Dynamical and chemical influences on the ozone layer
The EU project CANDIDOZ and the German BMBF project AFO2000-DYCHO focus on the different chemical and dynamical processes that determine the global ozone distribution. While the chemical change was investigated quite thoroughly in the last 20 years, the transport of ozone by the residual circulation has just recently been put into perspective as an important contributor to the year-to-year variability in ozone columns and profiles at all latitudes (Fusco and Salby, 1999, Randel et al., 2002).
Transport of ozone by the residual circulation is the dominant source of ozone at mid to high latitudes. Interannual variability in the residual circulation contributes significantly to the interannual variability in the ozone column at these latitudes. In addition to the direct dynamical effect, the residual circulation is closely connected to high-latitude stratospheric temperatures, which influence ozone chemistry. The circulation is driven by tropospheric waves propagating into the stratosphere, which can be characterized by the integrated Eliassen-Palm flux entering the stratosphere as a proxy.

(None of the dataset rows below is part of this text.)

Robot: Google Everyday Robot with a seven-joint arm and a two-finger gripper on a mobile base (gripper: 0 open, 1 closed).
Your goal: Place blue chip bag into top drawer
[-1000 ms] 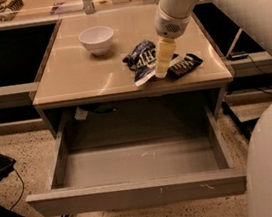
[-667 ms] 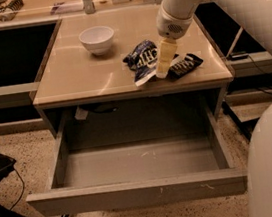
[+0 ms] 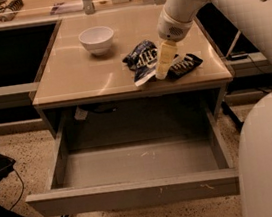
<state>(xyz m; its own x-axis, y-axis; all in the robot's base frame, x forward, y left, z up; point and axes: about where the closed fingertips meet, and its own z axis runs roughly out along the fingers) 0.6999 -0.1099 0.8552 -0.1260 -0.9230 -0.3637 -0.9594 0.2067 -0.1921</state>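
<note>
Near the front right of the tabletop point(image 3: 81, 75), the hand point(image 3: 162, 74) comes down at a slant from the upper right, its pale tip just above the surface. It sits between the blue chip bag point(image 3: 141, 59) and a black packet point(image 3: 186, 65). I cannot tell whether the hand is open or closed, or whether it has hold of anything. The bag lies crumpled just left of the tip, its white edge close to the tabletop's front edge. The packet lies just right of the tip, near the right edge. A white bowl point(image 3: 96, 39) stands upright farther back and to the left, well apart from the bag.

Below, the top drawer point(image 3: 133, 194) is pulled far out toward the camera, its scuffed grey bottom showing between the side walls. The robot's white body stands just beside the drawer's front right corner.
</note>
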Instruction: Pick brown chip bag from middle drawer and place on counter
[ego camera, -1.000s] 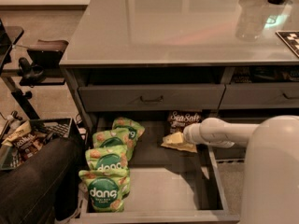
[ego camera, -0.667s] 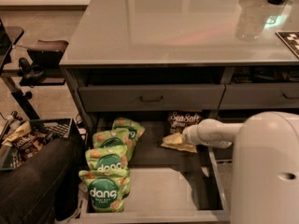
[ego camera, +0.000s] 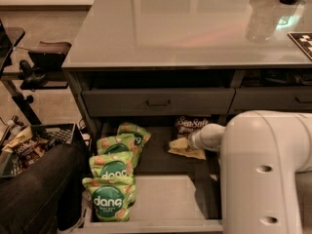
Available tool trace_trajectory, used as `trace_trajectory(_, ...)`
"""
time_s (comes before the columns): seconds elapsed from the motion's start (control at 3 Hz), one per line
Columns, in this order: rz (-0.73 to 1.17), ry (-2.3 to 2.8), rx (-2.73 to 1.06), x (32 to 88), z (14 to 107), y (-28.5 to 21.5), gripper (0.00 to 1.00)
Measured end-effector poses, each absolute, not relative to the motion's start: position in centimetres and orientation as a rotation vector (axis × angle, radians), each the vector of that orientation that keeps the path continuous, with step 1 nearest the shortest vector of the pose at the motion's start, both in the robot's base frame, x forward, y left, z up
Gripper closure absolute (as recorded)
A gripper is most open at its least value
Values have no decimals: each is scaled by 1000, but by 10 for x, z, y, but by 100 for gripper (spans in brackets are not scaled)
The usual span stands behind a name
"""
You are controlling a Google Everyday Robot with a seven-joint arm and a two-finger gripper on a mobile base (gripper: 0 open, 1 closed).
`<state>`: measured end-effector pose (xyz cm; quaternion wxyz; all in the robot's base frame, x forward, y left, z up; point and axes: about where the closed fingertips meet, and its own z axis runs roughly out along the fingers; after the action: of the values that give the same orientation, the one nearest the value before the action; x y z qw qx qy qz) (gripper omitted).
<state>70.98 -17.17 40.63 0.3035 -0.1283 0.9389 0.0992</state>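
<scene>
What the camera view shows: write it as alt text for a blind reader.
The robot's white arm reaches into the open middle drawer, its gripper close to the brown chip bag at the back. Green dang bags line the drawer's left side; the glossy counter spans above.

White "Sea Salt" stands on the brown chip bag (ego camera: 191,125) far right in the middle drawer (ego camera: 168,199), just beyond the gripper (ego camera: 189,144); "dang" stands on the near-left green bags (ego camera: 108,202).
</scene>
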Motion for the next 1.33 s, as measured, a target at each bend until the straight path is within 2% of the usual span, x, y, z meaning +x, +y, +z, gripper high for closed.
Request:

Figure 1: Interannual variation of the observed late winter (late March or time of vortex breakdown, whatever came earlier) total ozone column in the geographical region covered by the polar vortex (black), the dynamical supply of ozone to the polar vortex over the winter (blue), and the chemical loss of ozone over the winter (red). The range of the ozone column observations in October each year are marked by the grey shaded area. The range of variability of these quantities over the last decade is given on the right hand side.
Figure 2: Correlation between the winter upward EP flux through 100 hPa and the change of the total ozone column during winter (black), the dynamical supply of ozone (blue), and the chemical loss of ozone (red). The total change is based on about 2000 ozonesonde observations within the Arctic polar vortices since 1992.